A Pennsylvania court has ruled against a group of landowners in the southeast part of the state that argued Sunoco Logistics Partners LP’s Mariner East 2 pipeline is an interstate system that does not qualify for eminent domain under state law.

The Cumberland County Court of Common Pleas found that Mariner East 2 is an intrastate pipeline that would deliver natural gas liquids (NGL) within the state and meet the criteria of a public utility with eminent domain rights. Six landowners had argued that because the pipeline would deliver NGLs from Ohio and West Virginia it would be an interstate pipeline regulated by the federal government and not state laws governing eminent domain.

The 350-mile pipeline would transport ethane, butane and propane from processing and fractionation complexes in Eastern Ohio, Western Pennsylvania and West Virginia to the Marcus Hook Industrial Complex — a former oil refinery near Philadelphia that’s being repurposed for NGL storage, processing and distribution to domestic and international markets (see Shale Daily, Dec. 5, 2013). The court’s ruling is the first recognizing the pipeline as an intrastate system and it was a victory for Sunoco, whose plans for Mariner East 2 have faced staunch opposition (see Shale Daily, April 28, 2014).

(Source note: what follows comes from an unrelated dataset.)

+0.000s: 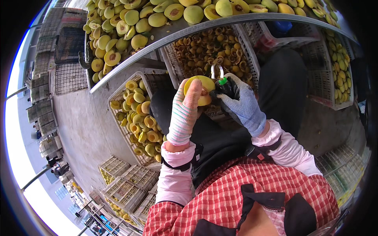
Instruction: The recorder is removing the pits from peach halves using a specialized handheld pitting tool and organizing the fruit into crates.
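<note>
My left hand (182,114), in a striped knit glove, grips a yellow-green peach half (204,83), its thumb lying across the fruit. The cut face with a brownish centre is turned toward my right hand (245,106). That hand wears a blue-grey glove with dark coated fingers and is closed around a pitting tool (223,81). The tool has a green collar and a bent metal loop that points up and away from me. My right fingertips are close beside the fruit; whether they touch it I cannot tell.
Ahead, a metal-rimmed table (157,36) bears many halved peaches. Beneath it stands a crate of brown scooped-out pits (214,49). A crate of hollowed peach halves (138,118) is at my left, another fruit crate (341,106) at far right. Stacked crates (130,181) stand behind left.
</note>
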Action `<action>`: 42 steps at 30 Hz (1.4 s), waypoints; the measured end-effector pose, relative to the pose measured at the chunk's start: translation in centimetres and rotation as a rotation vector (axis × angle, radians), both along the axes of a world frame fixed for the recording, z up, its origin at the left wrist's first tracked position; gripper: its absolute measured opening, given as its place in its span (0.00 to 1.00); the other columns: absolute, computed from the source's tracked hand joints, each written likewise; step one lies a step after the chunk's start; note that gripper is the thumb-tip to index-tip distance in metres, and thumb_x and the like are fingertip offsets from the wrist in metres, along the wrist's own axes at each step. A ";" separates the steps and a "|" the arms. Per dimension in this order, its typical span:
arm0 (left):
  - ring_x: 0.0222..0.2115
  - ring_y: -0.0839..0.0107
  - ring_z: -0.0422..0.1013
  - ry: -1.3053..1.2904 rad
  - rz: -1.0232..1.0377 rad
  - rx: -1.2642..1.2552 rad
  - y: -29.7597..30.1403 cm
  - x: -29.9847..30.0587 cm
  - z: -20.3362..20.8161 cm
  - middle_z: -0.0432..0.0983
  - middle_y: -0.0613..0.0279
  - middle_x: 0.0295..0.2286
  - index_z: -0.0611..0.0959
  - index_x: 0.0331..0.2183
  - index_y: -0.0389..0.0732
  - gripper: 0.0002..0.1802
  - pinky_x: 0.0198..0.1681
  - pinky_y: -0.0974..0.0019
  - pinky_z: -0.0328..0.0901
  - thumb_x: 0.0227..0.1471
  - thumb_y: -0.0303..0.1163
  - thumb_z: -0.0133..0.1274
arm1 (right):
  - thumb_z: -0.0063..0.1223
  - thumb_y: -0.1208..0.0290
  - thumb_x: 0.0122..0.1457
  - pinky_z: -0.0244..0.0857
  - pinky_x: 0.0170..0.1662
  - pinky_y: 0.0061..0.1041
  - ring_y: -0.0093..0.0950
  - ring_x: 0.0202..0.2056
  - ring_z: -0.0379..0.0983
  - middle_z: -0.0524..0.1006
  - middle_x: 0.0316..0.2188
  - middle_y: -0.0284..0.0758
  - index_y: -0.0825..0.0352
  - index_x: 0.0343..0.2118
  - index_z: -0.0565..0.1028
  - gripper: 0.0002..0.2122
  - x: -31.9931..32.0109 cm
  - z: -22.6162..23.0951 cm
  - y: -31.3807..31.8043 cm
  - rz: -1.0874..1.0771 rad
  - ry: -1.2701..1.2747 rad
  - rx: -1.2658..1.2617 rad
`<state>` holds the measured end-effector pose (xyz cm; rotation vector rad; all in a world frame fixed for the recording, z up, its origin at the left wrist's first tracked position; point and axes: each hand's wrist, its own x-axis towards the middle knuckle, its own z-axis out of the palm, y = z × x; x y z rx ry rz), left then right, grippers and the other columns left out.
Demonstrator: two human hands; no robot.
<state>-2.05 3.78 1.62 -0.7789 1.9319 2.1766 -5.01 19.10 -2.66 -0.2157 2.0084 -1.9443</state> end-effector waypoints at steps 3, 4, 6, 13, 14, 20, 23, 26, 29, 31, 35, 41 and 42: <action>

A previous ruling in nearby York County found that the pipeline was an interstate system with no eminent domain power under state law. Since that ruling, however, Sunoco has changed its plans to add four new delivery points in the state to meet demand. A similar case on the other side of the state in Washington County, PA, is set to be heard later this month, in an indication that the matter is likely to be decided on appeal by a higher state court. The Cumberland County landowners are considering an appeal.

Last year, Sunoco filed for public utility status with the state Public Utility Commission (PUC) seeking exemptions from local zoning ordinances that could have been problematic for Mariner East 2’s development. It was forced to file the request after it became clear that some townships in the southeast were opposed to the pipeline and publicly challenging it.

In March, though, Sunoco withdrew its request with the PUC, saying it had either secured the necessary zoning approvals or changed the pipeline’s path (see Shale Daily, March 9). While state courts have largely granted the company survey access, there has been disagreement about its eminent domain power. Sunoco has said that seizing land for the pipeline is a last resort.

Construction on Mariner East 2 is expected to begin next year. The company also launched a binding open season in September for a third Mariner East pipeline that would follow Mariner East 2’s path (see Shale Daily, Sept. 14).